One morning in March 2017, I surprisingly noticed blood in my stool. I had an appointment with a doctor who reassured me by saying: "these are only hemorrhoids." At first, I trusted him, but a few days later, I had some doubts. I went back for an examination, but to a private clinic this time. Without a family doctor, we want to be reassured that we should trust the system. I asked my boyfriend to accompany me. The doctor on call examined me and told me not to worry. He told me I had hemorrhoids and that 50% of people my age have some. Well!
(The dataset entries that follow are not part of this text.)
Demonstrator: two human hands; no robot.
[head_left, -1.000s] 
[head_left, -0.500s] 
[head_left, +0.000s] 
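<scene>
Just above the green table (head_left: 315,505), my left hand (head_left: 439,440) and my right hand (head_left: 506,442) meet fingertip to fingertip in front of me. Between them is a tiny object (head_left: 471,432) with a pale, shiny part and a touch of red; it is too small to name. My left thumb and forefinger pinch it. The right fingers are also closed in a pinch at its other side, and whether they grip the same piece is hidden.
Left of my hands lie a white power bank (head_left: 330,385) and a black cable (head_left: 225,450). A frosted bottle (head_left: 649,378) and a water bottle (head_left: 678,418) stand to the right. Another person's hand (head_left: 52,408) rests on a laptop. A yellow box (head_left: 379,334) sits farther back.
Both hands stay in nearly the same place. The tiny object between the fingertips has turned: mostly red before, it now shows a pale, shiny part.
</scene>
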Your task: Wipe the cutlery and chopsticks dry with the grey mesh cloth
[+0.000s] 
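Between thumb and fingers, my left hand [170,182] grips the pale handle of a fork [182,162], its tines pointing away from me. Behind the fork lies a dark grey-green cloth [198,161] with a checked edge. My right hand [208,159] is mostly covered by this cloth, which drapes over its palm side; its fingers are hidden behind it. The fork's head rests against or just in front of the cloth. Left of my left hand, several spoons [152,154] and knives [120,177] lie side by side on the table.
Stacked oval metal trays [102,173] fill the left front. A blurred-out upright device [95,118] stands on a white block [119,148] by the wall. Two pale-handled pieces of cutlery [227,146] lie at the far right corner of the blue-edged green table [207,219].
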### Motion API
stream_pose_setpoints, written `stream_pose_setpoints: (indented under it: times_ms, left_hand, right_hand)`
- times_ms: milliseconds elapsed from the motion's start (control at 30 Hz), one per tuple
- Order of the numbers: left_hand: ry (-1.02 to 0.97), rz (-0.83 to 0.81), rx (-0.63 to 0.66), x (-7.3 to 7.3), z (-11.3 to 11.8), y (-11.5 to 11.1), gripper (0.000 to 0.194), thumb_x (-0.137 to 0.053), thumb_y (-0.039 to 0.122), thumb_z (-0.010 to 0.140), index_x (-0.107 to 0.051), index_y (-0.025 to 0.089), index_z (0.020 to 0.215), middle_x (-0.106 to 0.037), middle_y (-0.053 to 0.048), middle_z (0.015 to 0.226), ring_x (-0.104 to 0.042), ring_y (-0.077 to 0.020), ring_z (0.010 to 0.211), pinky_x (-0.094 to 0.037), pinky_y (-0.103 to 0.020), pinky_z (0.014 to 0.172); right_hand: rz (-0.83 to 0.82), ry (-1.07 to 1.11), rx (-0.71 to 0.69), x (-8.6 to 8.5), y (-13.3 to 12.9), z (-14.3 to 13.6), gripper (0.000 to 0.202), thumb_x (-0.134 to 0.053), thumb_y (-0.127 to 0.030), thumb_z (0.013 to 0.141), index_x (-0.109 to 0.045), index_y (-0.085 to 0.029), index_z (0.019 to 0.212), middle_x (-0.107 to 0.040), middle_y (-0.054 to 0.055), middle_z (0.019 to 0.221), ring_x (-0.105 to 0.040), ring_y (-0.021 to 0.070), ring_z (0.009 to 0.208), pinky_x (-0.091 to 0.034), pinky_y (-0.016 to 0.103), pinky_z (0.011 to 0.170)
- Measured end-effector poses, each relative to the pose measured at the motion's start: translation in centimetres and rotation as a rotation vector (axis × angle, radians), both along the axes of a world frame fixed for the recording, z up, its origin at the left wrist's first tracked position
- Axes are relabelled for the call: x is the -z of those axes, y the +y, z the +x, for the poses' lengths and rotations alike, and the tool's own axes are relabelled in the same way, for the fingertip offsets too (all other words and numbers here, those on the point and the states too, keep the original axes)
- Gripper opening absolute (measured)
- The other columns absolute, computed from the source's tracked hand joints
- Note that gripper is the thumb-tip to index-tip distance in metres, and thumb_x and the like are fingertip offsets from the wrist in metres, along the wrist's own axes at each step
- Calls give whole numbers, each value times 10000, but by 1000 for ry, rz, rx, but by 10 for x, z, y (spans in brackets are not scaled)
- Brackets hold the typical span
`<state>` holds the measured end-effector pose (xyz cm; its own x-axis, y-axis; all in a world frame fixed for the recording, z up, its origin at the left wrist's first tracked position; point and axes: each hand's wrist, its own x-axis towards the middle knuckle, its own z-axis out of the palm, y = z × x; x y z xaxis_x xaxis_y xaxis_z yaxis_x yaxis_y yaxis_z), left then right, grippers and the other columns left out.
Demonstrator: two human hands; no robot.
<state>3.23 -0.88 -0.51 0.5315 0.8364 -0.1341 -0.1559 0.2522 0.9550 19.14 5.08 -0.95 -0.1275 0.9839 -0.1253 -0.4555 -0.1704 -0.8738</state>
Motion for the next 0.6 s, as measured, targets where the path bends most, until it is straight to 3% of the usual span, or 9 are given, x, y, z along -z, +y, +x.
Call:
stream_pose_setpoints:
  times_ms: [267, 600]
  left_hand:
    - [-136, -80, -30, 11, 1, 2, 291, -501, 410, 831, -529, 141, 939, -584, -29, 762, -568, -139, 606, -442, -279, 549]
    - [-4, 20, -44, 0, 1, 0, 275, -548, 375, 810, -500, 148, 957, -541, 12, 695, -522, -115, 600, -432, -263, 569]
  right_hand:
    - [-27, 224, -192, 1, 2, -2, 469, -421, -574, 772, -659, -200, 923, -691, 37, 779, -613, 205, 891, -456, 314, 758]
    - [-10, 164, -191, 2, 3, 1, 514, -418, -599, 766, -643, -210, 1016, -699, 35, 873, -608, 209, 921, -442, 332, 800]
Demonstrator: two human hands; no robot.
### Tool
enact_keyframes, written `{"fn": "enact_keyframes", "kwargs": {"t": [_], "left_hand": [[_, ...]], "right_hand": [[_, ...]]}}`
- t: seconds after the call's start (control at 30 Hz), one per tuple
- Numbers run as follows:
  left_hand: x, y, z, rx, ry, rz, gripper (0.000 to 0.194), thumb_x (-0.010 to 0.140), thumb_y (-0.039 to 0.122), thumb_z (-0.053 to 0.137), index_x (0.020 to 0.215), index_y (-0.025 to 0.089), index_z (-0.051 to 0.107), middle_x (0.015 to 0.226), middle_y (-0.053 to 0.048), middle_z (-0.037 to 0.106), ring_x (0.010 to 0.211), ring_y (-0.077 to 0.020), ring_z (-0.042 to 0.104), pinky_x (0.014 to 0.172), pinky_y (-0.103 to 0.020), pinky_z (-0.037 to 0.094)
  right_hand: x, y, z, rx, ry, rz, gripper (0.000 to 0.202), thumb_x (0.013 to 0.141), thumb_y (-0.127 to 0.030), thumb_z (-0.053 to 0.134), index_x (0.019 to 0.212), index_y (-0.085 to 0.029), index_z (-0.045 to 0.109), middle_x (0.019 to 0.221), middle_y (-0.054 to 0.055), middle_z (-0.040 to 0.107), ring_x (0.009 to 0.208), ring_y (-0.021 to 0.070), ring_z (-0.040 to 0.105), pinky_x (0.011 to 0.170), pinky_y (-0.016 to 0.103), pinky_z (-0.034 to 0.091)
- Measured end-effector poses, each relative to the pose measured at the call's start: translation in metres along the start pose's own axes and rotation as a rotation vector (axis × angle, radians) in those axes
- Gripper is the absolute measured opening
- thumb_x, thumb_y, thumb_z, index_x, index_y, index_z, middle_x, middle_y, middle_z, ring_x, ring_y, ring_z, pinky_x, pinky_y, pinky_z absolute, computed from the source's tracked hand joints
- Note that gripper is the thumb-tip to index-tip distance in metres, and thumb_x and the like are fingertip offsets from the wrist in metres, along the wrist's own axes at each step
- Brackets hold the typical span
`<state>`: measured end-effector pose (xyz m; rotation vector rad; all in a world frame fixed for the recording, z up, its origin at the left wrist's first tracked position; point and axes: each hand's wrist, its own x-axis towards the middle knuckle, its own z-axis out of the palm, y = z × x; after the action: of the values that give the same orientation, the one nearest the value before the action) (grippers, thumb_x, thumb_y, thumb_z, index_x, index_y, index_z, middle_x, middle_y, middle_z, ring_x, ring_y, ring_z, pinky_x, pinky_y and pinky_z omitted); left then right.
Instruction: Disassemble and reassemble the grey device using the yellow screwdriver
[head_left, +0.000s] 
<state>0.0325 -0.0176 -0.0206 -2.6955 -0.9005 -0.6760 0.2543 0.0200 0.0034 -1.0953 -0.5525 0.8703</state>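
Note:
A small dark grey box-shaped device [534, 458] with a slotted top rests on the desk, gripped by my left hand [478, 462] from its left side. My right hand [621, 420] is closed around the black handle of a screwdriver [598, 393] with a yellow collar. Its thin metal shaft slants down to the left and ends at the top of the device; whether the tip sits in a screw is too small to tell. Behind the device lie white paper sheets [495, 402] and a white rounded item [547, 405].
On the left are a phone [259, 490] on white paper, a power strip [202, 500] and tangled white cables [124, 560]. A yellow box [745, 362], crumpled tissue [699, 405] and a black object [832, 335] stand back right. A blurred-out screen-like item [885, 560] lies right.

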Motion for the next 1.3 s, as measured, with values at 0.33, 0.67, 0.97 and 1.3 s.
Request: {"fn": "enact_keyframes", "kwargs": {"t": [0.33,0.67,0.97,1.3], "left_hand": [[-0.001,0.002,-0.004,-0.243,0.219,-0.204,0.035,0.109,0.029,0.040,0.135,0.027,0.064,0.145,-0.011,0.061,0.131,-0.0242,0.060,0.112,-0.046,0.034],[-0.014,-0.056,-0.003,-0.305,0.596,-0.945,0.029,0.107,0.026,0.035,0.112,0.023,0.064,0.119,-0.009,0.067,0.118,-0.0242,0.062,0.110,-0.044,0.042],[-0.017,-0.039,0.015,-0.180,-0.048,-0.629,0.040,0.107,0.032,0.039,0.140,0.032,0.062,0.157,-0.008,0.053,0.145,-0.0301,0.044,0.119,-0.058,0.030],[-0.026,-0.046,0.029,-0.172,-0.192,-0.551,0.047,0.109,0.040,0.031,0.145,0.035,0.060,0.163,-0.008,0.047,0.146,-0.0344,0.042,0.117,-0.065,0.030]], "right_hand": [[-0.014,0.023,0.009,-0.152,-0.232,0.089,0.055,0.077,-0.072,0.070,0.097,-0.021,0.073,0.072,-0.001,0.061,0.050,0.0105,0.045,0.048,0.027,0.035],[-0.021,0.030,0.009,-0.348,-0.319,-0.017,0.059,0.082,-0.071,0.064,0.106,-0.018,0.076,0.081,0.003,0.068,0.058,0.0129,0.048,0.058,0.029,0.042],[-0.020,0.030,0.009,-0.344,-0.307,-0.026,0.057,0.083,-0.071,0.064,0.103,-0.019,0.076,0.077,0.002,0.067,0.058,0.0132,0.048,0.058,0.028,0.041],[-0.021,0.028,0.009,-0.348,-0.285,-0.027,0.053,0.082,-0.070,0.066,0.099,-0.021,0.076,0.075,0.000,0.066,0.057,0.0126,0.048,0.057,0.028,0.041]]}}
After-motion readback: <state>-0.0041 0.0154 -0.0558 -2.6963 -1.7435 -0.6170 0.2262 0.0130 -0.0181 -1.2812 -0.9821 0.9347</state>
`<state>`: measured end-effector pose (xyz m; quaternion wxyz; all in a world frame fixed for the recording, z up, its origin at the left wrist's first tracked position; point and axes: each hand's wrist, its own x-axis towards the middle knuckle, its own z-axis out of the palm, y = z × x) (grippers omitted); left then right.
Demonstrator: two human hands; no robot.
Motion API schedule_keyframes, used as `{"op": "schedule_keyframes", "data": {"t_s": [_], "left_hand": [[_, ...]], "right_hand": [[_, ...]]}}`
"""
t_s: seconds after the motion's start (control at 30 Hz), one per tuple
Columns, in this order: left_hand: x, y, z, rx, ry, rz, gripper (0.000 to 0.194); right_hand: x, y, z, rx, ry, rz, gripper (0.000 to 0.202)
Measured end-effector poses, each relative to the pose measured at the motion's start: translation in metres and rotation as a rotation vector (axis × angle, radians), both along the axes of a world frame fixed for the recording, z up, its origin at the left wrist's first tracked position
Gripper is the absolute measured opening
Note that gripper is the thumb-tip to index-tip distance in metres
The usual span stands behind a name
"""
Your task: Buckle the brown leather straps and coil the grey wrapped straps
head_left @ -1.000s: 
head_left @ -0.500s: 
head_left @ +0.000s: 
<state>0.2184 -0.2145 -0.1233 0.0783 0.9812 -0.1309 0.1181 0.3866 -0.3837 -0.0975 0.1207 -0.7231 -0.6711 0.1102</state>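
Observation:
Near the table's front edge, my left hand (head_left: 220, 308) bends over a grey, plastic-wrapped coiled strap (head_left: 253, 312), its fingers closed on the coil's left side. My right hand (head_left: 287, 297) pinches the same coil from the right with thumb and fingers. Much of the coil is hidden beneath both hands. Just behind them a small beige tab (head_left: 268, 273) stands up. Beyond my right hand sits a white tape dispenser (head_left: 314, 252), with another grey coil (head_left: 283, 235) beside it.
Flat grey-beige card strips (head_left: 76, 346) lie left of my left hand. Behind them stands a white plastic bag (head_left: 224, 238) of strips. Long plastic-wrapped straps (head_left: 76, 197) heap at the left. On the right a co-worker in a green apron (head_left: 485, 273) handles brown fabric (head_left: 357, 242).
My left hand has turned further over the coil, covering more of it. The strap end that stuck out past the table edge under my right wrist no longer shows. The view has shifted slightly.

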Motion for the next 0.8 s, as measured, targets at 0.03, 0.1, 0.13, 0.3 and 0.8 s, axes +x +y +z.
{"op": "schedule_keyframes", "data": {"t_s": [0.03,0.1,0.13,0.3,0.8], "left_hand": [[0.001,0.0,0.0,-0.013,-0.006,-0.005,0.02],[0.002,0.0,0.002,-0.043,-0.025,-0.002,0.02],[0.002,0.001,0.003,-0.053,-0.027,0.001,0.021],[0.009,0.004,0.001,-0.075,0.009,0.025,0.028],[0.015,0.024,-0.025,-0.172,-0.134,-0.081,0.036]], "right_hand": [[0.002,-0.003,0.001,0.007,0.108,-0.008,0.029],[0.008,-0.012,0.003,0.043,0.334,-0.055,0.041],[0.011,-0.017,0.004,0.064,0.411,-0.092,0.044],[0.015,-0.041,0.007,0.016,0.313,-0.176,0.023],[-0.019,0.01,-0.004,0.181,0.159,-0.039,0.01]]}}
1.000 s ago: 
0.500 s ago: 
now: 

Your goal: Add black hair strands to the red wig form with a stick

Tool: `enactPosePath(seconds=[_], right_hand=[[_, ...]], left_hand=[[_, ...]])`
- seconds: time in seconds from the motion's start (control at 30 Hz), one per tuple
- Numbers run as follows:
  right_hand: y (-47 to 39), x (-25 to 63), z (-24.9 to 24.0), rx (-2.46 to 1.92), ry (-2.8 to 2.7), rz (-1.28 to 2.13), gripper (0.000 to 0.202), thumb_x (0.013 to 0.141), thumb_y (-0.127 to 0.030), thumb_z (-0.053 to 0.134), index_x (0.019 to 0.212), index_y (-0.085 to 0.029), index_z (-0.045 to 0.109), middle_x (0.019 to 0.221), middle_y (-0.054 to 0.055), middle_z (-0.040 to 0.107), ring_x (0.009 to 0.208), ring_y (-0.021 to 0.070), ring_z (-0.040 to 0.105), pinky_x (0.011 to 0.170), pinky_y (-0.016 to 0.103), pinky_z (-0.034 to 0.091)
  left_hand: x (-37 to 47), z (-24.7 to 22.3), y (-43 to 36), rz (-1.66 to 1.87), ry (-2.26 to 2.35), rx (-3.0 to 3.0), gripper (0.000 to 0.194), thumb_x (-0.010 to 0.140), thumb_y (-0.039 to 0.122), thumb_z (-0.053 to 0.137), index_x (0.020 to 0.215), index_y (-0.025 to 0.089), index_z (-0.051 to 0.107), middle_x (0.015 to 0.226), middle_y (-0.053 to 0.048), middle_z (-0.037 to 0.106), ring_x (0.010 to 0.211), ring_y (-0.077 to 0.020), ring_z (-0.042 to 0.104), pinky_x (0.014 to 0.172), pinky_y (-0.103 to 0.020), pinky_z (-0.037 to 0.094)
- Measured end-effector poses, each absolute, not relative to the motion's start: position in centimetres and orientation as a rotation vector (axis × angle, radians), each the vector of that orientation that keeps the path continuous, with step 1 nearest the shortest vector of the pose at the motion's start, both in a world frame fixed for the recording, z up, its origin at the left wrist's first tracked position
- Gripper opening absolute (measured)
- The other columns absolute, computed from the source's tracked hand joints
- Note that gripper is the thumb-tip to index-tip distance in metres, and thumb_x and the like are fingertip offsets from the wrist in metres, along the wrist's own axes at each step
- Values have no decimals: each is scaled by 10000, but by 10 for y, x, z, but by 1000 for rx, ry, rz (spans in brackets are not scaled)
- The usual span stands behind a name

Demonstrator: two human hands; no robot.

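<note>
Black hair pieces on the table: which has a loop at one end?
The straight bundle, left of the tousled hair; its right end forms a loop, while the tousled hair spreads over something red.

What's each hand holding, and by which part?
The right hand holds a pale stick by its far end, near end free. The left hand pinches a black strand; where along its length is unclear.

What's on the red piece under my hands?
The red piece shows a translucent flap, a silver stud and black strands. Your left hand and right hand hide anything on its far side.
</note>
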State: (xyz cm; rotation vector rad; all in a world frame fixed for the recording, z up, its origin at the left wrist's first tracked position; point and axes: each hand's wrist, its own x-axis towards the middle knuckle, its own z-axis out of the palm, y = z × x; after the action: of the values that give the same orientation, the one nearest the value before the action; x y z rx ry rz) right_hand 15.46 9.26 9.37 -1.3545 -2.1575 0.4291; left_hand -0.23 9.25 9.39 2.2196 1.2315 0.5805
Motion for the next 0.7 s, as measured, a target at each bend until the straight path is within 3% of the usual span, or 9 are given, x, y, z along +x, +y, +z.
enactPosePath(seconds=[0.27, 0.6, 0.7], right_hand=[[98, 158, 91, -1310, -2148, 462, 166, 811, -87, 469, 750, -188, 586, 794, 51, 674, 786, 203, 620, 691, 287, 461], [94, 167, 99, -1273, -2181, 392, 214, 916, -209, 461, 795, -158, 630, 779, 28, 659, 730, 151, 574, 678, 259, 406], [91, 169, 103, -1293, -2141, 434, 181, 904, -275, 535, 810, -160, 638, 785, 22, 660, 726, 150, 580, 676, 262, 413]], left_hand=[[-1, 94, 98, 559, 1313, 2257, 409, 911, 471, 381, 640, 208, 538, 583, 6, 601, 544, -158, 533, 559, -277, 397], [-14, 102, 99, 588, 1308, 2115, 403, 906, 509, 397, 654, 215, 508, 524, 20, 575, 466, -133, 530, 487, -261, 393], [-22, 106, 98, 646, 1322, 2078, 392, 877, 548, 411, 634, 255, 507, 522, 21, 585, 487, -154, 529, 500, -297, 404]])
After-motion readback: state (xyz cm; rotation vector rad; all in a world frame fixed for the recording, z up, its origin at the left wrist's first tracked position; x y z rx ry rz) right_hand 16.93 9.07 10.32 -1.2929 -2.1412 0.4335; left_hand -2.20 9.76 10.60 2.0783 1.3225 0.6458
Like many people, I did my own research on the internet and frighteningly recognized the symptoms of rectal cancer. With no success, I tried to reason with myself. I decided to take an appointment with a surgeon who treats hemorrhoids since I was told I had hemorrhoids. Three weeks later, that surgeon examined me and stopped his examination to tell me that he didn’t like what he was feeling and he would refer me to his colleague for an emergency colonoscopy. I felt like I was watching a B movie that was starring very bad actors and I was afraid.

In the same week, I met the 2nd surgeon. He was calm, smiling and kind. After his examination, he announced to me I had rectal cancer. What? I saw my boyfriend looking at the surgeon, but I didn’t understand what was being said anymore… I heard the word "cancer" and I realized that my life changed on that rainy Thursday in May.

-          Am I going to die?

-          We will first complete all exams, but I will have to operate on you and you might have an ostomy.

-          Oh... an ostomy, what is an ostomy?

For the first time in my life, I realised how it felt to be afraid of dying. on the drive back, screaming and crying. In my bed that evening, Ativan.

And thus, this adventure for which I wasn’t at all prepared began.

Radiation treatments were prescribed to me for the six weeks preceding my surgery. Being in good physical shape, I prepared myself like for a marathon. Every day, I climbed the hills of Old Quebec before my radiation treatment. I swear I was in all the pictures tourists took that summer! The war was declared, I had been parachuted into hostile land and faced the enemy. I was unarmed, but confident.

The summer passed and I finally had my surgery on September 12th, 2017. The Nurse Specialized in Wound, Ostomy and Continence (NSWOC) placed marks on me on the day before surgery. When she showed me a rubber ostomy, I said out loud "it looks like a jujube!" When she made her red “X” on my belly, I cried. I guess I now realised everything that was waiting for me.

I went alone to the operating room, no stretcher for me! I wanted to control everything I could about the situation. Direct elevator to the operating room, 3rd floor... I still had time to run away, but went through ahead anyway. I was finally operated on and got rid of this shitty cancer. One thing is sure, nobody will ever tell me I have hemorrhoids. I came home with this strange thing on my belly. Ok... a jujube. Well, I'm alive!

Bring ostomy wafers but please help me to install them properly because I'm completely overwhelmed. A week after having returned home, I was back in hospital for 22 days due to a perineal wound dehiscence. For three times, they had to install a Vacuum-assisted closure (VAC) over the area of the wound to accelerate its healing by avoiding infection. My biggest fear was to lose strength, so I walked about five kilometers a day in the hallways of the hospital. Nurses and attendants were joking and telling me I would run for sure the day after! I will permanently be attached to my ostomy, but I was always as confident and combative, even if I was tired.

Alone in my room, I was enjoying the Life Savers my boyfriend had supplied me with when I had a revelation: my ostomy is a red Life Saver. The name was taking all its sense and I was happy about this, but mostly about the fact I was still alive thanks to that Life Saver on my belly.